> TASK STATEMENT: The data that follows must be transcribed in full and exactly, minus the pictures.

***** RECORDED DATA *****

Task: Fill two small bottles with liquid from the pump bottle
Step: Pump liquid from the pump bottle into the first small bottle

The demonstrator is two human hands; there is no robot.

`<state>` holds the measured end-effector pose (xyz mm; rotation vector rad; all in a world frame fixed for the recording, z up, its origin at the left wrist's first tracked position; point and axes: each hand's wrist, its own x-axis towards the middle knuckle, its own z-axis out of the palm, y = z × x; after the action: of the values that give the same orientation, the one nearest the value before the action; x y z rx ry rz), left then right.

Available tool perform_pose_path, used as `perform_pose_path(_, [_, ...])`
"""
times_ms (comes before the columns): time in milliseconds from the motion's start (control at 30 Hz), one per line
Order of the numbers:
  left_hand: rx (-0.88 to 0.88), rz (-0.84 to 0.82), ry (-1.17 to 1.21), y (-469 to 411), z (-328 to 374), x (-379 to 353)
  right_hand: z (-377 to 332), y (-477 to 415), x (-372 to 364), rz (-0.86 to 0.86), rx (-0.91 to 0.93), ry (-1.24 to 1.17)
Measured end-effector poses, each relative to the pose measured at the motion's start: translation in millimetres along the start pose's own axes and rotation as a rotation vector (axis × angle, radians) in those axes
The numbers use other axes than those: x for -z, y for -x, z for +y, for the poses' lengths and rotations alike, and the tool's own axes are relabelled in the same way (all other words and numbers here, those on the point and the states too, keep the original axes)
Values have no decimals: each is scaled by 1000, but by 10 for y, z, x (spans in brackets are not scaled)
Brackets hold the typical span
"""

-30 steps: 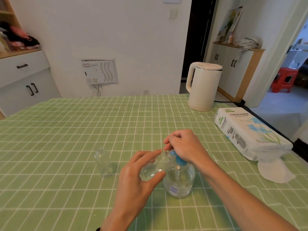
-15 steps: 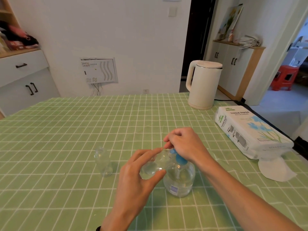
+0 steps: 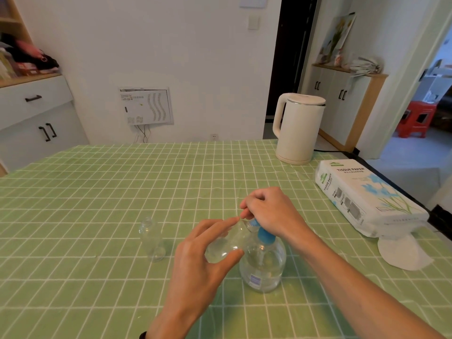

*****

> WRITTEN ANSWER:
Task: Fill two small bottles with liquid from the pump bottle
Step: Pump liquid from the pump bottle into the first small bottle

The demonstrator is two human hands; there is no robot.

`<state>` holds the measured end-effector pose (xyz mm; rotation vector rad; all in a world frame fixed for the recording, z up, its origin at the left wrist's first tracked position; point and axes: each hand's wrist, its own x-axis towards the middle knuckle, its own z-axis out of the palm, y = z × x; after the action: of the values that give the same orientation, the one nearest the value before the action; x y z rx ry rz), left then right.

Available tool perform_pose_path, used as `perform_pose_path(_, [_, ...])`
"""
times_ms (comes before the columns): time in milliseconds from the motion's start (control at 30 Hz), one per line
Order of the numbers:
  left_hand: rx (-0.88 to 0.88), rz (-0.84 to 0.82), ry (-1.17 to 1.21), y (-469 to 411), z (-328 to 374), x (-379 to 353)
  right_hand: z (-377 to 332), y (-477 to 415), x (-372 to 364), rz (-0.86 to 0.86), rx (-0.91 to 0.93), ry (-1.24 to 1.17)
Measured end-effector poses, each relative to the pose measured at the motion's start: translation in millimetres along the start pose's own axes and rotation as a rotation vector (axis × angle, radians) in those axes
The numbers use other axes than those: x for -z, y for -x, z for +y, for the poses' lengths and rotations alike, and the tool's own axes are relabelled in the same way (all other words and numbers here, those on the point and the states too, keep the original axes)
Values have no decimals: each is scaled by 1000, but by 10 for y, z, x (spans in brackets are not scaled)
Brackets hold the typical span
"""

-30 steps: 
-15 steps: 
+0 steps: 

What was asked for in the exercise is now done.